• Problem to solve: State, as a bare number, how many lines below contain "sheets".
START Records supplied
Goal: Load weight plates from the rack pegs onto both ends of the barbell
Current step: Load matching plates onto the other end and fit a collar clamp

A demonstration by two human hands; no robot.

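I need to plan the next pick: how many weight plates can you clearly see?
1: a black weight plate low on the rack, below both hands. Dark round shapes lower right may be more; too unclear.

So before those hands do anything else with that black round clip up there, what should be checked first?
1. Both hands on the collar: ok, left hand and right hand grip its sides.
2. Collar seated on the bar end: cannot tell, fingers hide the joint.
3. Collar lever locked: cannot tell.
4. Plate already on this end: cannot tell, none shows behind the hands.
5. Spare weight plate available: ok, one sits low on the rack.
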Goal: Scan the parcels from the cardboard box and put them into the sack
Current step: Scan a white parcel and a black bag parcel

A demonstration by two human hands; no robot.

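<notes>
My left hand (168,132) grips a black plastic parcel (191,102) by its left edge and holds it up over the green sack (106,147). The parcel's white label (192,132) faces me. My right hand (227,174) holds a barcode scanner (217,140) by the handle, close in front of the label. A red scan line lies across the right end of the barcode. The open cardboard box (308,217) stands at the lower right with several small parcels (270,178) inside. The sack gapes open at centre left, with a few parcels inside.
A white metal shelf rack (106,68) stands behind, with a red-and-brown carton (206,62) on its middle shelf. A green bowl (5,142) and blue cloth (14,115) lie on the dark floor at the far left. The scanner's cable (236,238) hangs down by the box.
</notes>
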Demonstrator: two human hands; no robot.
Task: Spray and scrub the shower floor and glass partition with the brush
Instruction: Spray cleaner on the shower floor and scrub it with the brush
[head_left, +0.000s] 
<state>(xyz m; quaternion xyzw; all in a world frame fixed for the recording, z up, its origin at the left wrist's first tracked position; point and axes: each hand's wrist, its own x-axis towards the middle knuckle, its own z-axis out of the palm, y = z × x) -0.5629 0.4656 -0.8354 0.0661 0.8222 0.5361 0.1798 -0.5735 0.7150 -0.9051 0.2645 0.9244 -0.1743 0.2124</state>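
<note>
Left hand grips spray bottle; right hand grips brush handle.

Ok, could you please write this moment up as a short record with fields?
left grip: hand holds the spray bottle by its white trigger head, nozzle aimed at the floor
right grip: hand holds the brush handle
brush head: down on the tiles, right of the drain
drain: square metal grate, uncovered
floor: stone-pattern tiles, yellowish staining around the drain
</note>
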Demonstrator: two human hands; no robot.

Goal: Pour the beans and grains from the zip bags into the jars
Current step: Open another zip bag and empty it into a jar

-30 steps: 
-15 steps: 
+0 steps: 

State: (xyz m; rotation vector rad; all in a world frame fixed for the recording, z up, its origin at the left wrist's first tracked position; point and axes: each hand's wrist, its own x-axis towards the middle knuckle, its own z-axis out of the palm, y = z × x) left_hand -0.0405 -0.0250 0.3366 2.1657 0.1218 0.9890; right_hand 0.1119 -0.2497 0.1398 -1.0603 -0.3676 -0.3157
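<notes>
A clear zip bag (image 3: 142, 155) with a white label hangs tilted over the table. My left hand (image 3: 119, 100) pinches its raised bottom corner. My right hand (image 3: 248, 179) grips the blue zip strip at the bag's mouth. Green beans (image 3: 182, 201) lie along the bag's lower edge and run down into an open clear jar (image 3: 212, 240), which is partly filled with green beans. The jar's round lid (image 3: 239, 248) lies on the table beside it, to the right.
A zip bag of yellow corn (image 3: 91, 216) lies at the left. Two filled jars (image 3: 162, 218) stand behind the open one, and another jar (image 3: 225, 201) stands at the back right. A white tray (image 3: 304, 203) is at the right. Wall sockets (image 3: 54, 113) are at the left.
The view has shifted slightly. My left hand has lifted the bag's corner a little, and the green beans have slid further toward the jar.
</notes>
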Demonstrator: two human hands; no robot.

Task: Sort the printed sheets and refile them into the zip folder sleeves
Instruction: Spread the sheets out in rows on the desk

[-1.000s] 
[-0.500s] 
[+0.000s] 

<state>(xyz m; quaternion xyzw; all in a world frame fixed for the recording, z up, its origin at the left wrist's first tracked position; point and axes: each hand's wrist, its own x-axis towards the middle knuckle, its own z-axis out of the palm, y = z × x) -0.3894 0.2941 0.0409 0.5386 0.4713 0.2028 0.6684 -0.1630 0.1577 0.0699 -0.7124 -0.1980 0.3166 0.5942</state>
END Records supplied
• Exercise solution: 2